## Your goal:
Reproduce, without alteration, every line of the data; exclude the images.

╭─ Source data

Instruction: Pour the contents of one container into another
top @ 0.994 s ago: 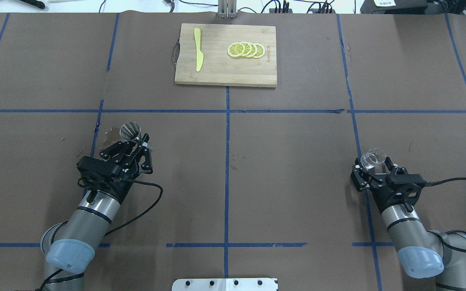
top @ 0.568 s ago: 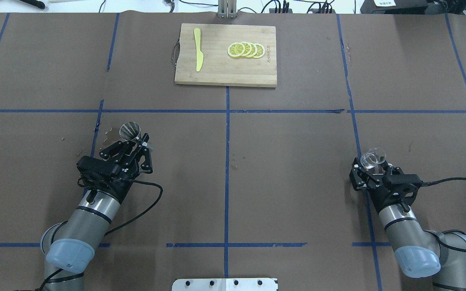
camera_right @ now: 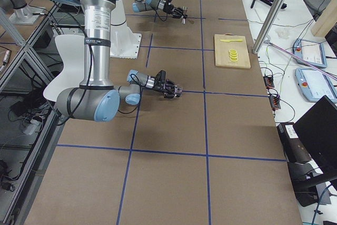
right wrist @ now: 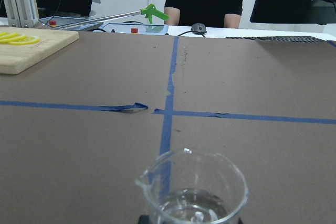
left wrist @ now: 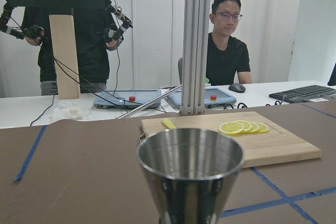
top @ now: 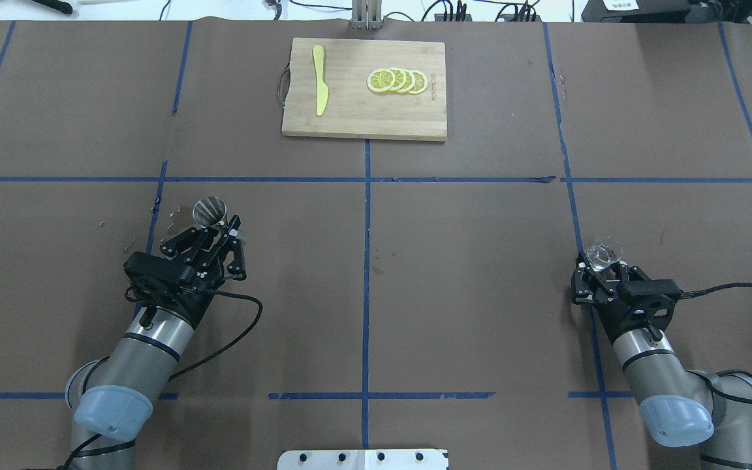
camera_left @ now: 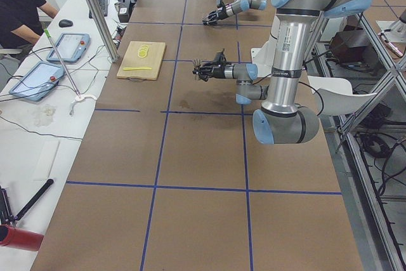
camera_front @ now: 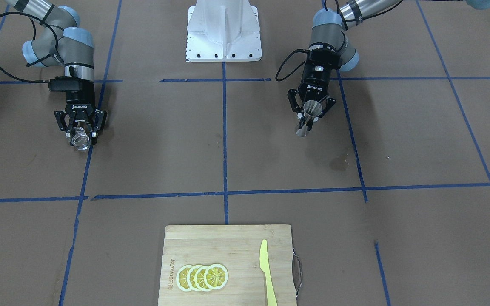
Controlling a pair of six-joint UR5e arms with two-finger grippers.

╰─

## Written response:
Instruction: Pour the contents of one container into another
top @ 0.994 s ago: 
top @ 0.568 s ago: 
camera_right @ now: 
right wrist @ now: 
left wrist @ now: 
top @ now: 
camera_left @ now: 
camera_front @ now: 
Controlling a pair of six-joint UR5e arms with two-finger grippers.

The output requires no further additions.